● **Task to complete**
Look in the material below for the line with "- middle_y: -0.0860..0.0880" and the line with "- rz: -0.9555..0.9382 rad", then set down exactly those two lines and all lines between, nothing more.

● **Source data**
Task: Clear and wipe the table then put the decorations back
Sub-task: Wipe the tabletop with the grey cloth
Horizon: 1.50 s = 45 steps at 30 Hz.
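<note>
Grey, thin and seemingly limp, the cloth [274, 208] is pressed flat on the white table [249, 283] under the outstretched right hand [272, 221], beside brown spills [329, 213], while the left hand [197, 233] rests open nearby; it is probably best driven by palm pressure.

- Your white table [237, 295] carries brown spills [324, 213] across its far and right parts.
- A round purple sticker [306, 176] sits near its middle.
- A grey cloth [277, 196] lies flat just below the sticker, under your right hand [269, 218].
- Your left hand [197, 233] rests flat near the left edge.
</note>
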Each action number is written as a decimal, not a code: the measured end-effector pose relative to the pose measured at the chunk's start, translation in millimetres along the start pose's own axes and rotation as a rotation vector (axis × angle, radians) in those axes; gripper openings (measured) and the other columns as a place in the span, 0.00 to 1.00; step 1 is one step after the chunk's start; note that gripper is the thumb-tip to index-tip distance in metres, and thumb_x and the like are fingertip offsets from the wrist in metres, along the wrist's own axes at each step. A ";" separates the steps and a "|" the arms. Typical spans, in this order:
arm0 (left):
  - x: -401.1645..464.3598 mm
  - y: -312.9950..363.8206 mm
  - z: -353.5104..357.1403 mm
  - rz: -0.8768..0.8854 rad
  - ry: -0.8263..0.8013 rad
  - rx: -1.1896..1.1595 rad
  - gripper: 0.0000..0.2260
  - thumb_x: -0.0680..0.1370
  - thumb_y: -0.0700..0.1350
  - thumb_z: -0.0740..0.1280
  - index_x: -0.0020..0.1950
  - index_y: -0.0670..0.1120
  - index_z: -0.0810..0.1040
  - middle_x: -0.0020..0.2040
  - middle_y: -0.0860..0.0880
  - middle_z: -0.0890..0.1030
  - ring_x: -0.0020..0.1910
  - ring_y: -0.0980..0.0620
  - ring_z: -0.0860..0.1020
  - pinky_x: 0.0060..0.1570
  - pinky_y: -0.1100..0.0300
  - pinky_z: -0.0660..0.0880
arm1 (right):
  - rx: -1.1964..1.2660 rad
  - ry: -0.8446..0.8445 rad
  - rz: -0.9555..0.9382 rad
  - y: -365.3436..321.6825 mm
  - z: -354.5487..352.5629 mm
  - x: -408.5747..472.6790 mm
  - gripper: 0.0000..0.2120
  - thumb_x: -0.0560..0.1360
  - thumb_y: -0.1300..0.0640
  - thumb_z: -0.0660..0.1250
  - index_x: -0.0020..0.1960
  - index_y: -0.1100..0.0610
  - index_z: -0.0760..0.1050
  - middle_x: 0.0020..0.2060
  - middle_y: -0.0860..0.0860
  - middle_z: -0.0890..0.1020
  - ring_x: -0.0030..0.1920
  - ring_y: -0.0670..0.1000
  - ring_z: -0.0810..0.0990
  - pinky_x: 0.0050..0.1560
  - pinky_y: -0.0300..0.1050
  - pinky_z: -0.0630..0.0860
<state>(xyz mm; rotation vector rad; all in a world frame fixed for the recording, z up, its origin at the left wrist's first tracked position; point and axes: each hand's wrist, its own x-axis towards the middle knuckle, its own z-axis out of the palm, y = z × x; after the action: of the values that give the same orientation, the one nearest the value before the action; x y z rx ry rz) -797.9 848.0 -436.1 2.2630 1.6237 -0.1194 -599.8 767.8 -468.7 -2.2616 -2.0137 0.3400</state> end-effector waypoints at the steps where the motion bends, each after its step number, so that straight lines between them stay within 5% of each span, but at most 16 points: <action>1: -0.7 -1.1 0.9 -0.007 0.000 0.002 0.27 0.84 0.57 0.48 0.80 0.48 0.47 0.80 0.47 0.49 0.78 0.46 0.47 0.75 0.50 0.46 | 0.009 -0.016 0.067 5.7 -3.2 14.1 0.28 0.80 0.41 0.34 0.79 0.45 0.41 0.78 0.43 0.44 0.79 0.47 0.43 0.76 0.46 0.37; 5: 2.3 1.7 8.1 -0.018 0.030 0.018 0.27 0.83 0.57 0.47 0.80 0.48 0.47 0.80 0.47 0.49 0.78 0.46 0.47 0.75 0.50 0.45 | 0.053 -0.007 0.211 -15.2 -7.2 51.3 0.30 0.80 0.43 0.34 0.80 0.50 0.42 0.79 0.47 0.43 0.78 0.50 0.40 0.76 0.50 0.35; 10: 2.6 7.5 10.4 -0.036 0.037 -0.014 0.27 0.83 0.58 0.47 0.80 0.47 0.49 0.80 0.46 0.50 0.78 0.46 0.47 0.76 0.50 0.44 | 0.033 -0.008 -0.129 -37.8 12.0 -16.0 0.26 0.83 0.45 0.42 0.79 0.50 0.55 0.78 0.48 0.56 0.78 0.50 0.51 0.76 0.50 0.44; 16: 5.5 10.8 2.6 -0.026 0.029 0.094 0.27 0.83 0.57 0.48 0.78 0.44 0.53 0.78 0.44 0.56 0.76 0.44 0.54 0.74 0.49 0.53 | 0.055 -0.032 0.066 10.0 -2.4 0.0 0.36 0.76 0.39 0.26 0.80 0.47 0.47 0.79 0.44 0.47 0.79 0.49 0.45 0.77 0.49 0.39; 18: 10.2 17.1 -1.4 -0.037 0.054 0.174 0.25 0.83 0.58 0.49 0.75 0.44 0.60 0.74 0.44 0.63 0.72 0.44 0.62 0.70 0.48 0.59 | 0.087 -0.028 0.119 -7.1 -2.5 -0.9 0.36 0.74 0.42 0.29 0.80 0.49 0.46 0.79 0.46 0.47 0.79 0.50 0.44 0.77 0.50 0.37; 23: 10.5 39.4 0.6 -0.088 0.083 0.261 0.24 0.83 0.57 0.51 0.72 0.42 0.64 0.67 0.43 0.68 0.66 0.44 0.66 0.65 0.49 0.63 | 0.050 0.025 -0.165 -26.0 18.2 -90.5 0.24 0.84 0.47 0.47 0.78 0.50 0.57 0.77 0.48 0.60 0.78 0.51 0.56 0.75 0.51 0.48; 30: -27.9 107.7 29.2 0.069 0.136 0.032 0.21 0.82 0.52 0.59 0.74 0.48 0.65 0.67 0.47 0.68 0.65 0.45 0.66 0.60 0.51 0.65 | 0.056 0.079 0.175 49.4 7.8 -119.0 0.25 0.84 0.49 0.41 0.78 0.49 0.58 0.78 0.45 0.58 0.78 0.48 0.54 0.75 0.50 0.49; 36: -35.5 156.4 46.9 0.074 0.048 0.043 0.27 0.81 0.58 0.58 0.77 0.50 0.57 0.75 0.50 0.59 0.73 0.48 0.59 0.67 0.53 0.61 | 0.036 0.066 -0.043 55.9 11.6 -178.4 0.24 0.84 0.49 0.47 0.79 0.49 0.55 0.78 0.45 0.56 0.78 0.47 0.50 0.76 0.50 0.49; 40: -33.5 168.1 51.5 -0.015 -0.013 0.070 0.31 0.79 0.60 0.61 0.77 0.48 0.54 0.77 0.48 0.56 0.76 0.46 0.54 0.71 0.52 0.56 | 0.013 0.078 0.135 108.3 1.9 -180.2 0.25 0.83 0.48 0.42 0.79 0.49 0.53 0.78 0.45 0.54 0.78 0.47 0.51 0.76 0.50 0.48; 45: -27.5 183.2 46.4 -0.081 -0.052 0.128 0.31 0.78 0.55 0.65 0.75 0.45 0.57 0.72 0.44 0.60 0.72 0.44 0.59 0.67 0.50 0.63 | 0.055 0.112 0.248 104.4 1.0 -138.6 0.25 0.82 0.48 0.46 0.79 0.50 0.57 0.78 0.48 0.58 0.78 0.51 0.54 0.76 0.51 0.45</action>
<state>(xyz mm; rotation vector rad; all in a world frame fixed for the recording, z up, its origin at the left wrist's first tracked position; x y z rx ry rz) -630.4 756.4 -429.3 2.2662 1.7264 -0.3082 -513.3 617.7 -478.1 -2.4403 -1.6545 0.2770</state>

● **Response**
  - middle_y: -0.0860..0.0880
  - middle_z: -0.0890..0.1030
  - ring_x: -0.0020..0.1910
  - ring_y: -0.0980..0.0620
  - ring_z: -0.0860..0.1020
  - pinky_x: 0.0060..0.1570
  - pinky_y: -0.1100..0.0300
  - pinky_z: -0.0660..0.0880
arm1 (right):
  - rx: -1.1964..1.2660 rad
  - ry: -0.8446..0.8445 rad
  - rz: -0.9555..0.9382 rad

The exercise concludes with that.